A precise repetition of every line below is the required answer.

------ Provided data

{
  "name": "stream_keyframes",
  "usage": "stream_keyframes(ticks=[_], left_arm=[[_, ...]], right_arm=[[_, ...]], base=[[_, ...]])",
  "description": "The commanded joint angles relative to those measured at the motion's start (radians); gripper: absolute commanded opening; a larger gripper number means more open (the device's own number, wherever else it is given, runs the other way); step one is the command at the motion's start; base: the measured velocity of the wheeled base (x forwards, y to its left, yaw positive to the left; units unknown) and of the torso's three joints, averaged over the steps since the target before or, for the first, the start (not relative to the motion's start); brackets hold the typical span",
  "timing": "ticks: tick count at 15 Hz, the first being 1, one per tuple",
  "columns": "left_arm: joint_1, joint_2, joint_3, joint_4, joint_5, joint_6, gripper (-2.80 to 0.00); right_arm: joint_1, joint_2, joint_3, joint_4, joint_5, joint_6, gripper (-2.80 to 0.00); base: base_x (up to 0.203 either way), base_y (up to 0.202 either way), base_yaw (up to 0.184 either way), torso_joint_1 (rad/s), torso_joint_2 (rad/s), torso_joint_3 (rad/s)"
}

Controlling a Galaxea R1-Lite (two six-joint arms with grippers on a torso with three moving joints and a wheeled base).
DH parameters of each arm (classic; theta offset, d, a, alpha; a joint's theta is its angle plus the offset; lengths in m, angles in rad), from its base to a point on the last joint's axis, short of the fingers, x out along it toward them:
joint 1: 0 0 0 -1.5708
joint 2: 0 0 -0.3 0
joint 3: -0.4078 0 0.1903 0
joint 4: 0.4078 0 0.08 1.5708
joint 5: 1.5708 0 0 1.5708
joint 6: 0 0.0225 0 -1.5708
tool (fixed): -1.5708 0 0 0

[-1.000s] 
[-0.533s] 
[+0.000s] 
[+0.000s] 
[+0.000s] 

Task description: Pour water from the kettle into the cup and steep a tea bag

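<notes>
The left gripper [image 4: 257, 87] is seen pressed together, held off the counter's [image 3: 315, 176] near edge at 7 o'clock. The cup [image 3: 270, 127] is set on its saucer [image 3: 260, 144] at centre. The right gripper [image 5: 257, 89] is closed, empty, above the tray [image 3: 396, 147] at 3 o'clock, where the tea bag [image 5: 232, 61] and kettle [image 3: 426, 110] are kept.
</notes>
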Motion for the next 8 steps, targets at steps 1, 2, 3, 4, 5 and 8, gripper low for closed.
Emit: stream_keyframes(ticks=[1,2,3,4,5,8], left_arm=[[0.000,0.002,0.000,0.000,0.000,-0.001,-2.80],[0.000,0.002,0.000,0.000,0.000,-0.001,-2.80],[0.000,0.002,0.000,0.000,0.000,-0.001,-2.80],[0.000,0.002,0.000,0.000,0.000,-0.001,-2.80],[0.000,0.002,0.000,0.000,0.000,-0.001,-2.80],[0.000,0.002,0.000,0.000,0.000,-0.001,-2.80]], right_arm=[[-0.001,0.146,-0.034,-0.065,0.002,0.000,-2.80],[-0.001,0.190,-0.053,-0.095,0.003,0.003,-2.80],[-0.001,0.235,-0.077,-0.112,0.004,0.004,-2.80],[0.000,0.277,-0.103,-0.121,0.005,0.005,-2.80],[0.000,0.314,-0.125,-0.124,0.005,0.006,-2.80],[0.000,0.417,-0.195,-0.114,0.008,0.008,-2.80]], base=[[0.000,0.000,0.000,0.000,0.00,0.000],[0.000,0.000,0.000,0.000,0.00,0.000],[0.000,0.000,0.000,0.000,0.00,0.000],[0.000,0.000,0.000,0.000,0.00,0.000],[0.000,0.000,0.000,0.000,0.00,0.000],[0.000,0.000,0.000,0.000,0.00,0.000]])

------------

» Your solution:
{
  "name": "stream_keyframes",
  "usage": "stream_keyframes(ticks=[_], left_arm=[[_, ...]], right_arm=[[_, ...]], base=[[_, ...]])",
  "description": "The commanded joint angles relative to those measured at the motion's start (radians); gripper: absolute commanded opening; a larger gripper number means more open (the device's own number, wherever else it is given, runs the other way); step one is the command at the motion's start; base: the measured velocity of the wheeled base (x forwards, y to its left, yaw positive to the left; units unknown) and of the torso's three joints, averaged over the steps since the target before or, for the first, the start (not relative to the motion's start); brackets hold the typical span",
  "timing": "ticks: tick count at 15 Hz, the first being 1, one per tuple",
  "columns": "left_arm: joint_1, joint_2, joint_3, joint_4, joint_5, joint_6, gripper (-2.80 to 0.00); right_arm: joint_1, joint_2, joint_3, joint_4, joint_5, joint_6, gripper (-2.80 to 0.00); base: base_x (up to 0.203 either way), base_y (up to 0.202 either way), base_yaw (up to 0.184 either way), torso_joint_1 (rad/s), torso_joint_2 (rad/s), torso_joint_3 (rad/s)"
}

Controlling a Galaxea R1-Lite (two six-joint arms with grippers on a torso with three moving joints and a wheeled base).
DH parameters of each arm (classic; theta offset, d, a, alpha; a joint's theta is its angle plus the offset; lengths in m, angles in rad), from its base to a point on the last joint's axis, short of the fingers, x out along it toward them:
joint 1: 0 0 0 -1.5708
joint 2: 0 0 -0.3 0
joint 3: -0.4078 0 0.1903 0
joint 4: 0.4078 0 0.08 1.5708
joint 5: 1.5708 0 0 1.5708
joint 6: 0 0.0225 0 -1.5708
tool (fixed): -1.5708 0 0 0

[-1.000s] 
[-0.533s] 
[+0.000s] 
[+0.000s] 
[+0.000s] 

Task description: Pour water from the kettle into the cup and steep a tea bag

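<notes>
The left gripper [image 4: 257, 87] is seen pressed together, held off the counter's [image 3: 315, 176] near edge at 7 o'clock. The cup [image 3: 270, 127] is set on its saucer [image 3: 260, 144] at centre. The right gripper [image 5: 257, 89] is closed, empty, above the tray [image 3: 396, 147] at 3 o'clock, where the tea bag [image 5: 232, 61] and kettle [image 3: 426, 110] are kept.
</notes>
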Motion for the next 8 steps, targets at steps 1, 2, 3, 4, 5 and 8, gripper low for closed.
Emit: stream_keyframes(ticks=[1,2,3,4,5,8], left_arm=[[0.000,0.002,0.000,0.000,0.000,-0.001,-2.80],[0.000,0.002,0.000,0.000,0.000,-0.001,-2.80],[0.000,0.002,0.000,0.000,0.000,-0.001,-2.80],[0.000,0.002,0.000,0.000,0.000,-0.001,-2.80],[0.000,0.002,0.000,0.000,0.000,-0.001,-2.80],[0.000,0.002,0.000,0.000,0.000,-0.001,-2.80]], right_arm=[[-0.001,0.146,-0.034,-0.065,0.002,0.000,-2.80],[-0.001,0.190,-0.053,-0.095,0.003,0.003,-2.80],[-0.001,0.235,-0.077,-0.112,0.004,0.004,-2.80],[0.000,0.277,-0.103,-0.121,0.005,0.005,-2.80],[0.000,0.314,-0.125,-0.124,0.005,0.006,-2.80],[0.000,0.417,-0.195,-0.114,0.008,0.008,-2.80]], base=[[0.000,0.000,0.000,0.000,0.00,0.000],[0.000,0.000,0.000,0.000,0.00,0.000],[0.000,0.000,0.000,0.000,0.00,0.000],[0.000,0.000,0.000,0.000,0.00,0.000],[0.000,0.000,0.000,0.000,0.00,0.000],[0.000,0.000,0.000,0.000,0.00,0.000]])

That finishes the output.